Development and assessment of a spreadsheet-based decision support framework for optimal reconstitution of cohesionless soils

Abstract

Analyzing various geotechnical problems associated with cohesionless soils necessitates the creation of a physical model exhibiting a uniformly reconstituted soil structure. However, reconstituting such a well-conditioned model with complex reconstitution criteria or goals using the conventional air pluviation technique is an intricate task. To address this challenge, the present study proposes a novel Spreadsheet-based Pluviation Parametric Optimizer (SPPO), which is purposely developed for the systematized, controlled, and optimal reconstitution of cohesionless soils.
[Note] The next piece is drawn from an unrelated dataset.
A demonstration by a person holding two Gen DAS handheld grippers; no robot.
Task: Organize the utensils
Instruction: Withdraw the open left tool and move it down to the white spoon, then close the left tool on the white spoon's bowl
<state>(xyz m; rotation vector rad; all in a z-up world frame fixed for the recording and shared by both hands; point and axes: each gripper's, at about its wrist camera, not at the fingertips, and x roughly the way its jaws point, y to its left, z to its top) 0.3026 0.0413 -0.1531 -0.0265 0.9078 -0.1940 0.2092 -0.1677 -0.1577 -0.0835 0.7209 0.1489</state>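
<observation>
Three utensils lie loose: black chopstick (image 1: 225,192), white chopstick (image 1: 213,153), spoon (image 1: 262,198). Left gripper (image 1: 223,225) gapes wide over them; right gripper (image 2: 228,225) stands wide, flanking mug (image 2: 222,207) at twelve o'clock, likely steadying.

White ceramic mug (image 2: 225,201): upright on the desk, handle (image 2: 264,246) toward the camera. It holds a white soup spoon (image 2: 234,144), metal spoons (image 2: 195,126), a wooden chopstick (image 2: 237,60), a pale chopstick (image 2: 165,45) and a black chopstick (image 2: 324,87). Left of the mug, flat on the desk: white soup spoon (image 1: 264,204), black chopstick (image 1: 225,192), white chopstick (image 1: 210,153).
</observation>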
A cohesive integration of a Mechatronic-Assisted Air Pluviation System (MAPS) and the Taguchi-VIKOR-based Multi-response Optimization (TV-MRO) algorithm, devised through SPPO, is utilized to achieve the aforementioned optimal reconstitution. To verify the competence of the decision support framework offered by SPPO, the reconstitution of a poorly graded quartz sand (D₅₀=0.22 mm) considering five modelled reconstitution scenarios was conducted. For each modelled reconstitution scenario, SPPO identified an optimal pluviation setting, which was further validated by a confirmatory experiment and a devised optimality criterion. Additionally, it was revealed that the height of fall is the most influential parameter in optimal reconstitution, followed by diffuser ratio and sieve porosity. Overall, it is anticipated that the adoption of SPPO can be effective in reconstituting cohesionless soils with much less reconstitution effort, time, and resource deployment compared to conventional reconstitution methodologies.